There will be 53 more anti-LGBT members of the House as part of the 112th Congress. That is, of 435 members of the House, 225 are “anti-gay,” said HRC in a report released January 5. In the Senate, the number of anti-gay members increased by five to 40 out of 100.
“Of course, anti-LGBT forces will to try to turn back the clock at every opportunity,” said the report.
One of those news members is Rep. Tim Huelskamp of Kansas. As a state senator, Huelskamp authored a bill to ban gay couples from obtaining marriage licenses, hired an anti-gay radio talk show host as his new chief of staff.
Concern about prospects for legislation hostile to LGBT civil rights began soon after the mid-term elections in November, when Republicans won control of the House. That collective shift of partisan power also put representatives hostile to equal rights for LGBT people into the chairmanships of the various House committees. Right away, Rep. Buck McKeon (R-Calif.), the new chairman of the House Armed Services Committee, announced he would hold hearings on the Pentagon’s report concerning Don’t Ask Don’t Tell (DADT) repeal.
So far, no legislation hostile to the LGBT community specifically has been introduced. At least one bill likely to receive the support of the LGBT community has been introduced. Rep. Sheila Jackson Lee (D-Houston) introduced a bill January 5 (HR 83) which seeks to establish voluntary guidelines for use by state and local governmental entities to prevent and address occurrences of bullying, including bullying based on the victim’s sexual orientation, and to provide funding to states for programs that do the same. The language does not include gender identity.
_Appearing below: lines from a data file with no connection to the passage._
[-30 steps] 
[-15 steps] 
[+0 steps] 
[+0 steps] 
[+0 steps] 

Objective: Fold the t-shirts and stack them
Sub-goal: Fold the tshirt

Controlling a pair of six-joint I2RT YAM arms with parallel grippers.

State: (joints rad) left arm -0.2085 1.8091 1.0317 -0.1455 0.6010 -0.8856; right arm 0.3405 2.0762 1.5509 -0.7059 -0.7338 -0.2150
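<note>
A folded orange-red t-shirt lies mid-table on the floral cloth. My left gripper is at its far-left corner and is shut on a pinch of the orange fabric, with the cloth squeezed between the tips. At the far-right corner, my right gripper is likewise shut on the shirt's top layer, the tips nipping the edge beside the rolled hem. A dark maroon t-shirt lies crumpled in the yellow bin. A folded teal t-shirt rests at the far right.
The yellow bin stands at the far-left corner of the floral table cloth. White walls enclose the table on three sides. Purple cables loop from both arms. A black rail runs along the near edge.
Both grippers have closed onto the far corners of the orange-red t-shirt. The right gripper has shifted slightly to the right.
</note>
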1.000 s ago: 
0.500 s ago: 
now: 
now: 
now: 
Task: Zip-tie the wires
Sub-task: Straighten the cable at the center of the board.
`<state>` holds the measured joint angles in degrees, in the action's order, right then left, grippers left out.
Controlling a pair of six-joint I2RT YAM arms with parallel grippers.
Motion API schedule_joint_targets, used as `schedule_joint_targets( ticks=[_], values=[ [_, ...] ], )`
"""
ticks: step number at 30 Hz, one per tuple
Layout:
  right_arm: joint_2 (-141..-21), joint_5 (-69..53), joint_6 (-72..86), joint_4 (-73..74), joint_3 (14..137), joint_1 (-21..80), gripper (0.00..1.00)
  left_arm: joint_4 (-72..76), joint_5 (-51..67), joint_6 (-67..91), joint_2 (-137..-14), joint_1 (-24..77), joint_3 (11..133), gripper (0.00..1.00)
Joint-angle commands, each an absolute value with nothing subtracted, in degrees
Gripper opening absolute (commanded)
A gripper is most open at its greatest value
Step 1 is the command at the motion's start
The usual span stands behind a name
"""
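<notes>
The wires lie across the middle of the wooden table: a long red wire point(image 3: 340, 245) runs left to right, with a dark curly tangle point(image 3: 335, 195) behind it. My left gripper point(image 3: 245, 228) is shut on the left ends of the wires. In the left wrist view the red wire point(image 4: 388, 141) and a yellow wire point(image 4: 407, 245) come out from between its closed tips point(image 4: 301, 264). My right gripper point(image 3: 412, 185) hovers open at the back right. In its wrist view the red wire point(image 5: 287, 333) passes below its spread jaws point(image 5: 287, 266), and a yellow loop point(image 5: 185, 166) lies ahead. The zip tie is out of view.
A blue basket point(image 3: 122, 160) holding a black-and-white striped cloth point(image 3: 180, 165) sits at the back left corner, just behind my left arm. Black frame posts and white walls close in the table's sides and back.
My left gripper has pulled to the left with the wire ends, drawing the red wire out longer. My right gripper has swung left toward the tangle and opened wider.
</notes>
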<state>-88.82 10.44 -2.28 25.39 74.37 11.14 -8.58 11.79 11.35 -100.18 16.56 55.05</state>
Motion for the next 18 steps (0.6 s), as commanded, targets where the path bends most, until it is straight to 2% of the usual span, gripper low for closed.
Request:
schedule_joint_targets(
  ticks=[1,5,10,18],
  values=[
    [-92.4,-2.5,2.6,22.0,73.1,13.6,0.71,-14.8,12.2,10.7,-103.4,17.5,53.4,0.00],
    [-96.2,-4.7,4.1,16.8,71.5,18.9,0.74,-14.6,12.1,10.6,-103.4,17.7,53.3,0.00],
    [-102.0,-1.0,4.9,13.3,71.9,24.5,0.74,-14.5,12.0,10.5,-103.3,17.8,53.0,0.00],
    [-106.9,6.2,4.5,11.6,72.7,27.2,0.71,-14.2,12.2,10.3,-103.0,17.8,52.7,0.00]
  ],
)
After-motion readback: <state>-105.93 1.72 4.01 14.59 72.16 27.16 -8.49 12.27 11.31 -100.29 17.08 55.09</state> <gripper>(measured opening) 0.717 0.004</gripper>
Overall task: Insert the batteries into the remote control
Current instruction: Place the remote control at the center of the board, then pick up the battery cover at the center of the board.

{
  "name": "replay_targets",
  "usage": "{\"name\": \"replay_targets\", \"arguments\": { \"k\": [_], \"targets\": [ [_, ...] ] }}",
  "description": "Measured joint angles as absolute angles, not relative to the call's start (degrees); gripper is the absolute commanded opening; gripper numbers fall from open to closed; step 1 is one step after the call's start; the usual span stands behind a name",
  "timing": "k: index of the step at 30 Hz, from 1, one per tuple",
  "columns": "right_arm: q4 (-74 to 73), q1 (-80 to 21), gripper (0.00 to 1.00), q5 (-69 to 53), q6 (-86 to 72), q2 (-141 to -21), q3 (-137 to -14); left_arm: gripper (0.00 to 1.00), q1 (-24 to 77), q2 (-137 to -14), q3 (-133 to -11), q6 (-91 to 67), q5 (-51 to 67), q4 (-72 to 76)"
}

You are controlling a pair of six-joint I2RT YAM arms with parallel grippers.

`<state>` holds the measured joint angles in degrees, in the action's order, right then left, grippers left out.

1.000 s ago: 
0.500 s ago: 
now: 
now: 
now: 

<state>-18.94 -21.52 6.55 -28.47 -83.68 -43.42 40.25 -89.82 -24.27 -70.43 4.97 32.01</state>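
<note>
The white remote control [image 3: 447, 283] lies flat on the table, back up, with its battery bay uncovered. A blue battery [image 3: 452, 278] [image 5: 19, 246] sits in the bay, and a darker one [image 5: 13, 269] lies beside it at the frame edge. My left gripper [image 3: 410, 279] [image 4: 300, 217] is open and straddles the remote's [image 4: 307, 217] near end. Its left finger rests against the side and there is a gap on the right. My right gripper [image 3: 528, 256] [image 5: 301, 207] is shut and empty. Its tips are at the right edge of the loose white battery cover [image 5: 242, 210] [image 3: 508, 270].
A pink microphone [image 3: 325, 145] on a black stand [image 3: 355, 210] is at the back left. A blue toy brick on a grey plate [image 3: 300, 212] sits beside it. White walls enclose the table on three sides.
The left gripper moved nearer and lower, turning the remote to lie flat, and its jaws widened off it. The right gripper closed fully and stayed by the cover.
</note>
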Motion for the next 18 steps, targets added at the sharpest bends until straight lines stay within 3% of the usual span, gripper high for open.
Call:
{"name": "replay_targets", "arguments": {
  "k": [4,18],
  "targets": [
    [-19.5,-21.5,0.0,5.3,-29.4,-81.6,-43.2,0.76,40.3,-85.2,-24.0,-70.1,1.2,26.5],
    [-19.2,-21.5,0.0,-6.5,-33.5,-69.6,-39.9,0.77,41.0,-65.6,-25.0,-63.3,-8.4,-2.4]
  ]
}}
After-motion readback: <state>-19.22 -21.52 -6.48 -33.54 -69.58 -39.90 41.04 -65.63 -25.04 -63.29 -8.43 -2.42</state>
Meanwhile, many gay legal and political organizations this week issued statements acknowledging how important Rep. Giffords is to the LGBT community.
HRC President Joe Solmonese called Giffords “a champion for LGBT equality and a principled leader for Arizona.”
Kevin Cathcart, executive director of Lambda Legal Defense and Education Fund, said she has been “an effective leader and a steady friend to the lesbian, gay, bisexual and transgender community.”
Giffords is one of 91 members of the LGBT Congressional Caucus, co-chaired by Reps. Frank and Baldwin. She holds the seat once held by openly gay Rep. Jim Kolbe, a Republican who retired a few years after he came out.
Police have yet to nail down a motive for the shooting and there has been no indication she was targeted for her pro-gay voting record. In a search of the suspect’s home, police uncovered evidence that he had targeted and planned the “assassination” of Giffords specifically. Comments he placed in text on a video he posted on YouTube suggested he had some hostility toward “the current government.”
“You don’t have to accept the federalist laws,” wrote Loughner. “I can’t trust the current government…. The government is implying [sic] mind control and brainwash on the people by controlling grammar.”
Those comments and the fact that Loughner targeted a member of Congress who narrowly won a tough re-election campaign against a Tea Party Republican candidate, has prompted widespread debate over whether Loughner acted out of mental instability or political extremism.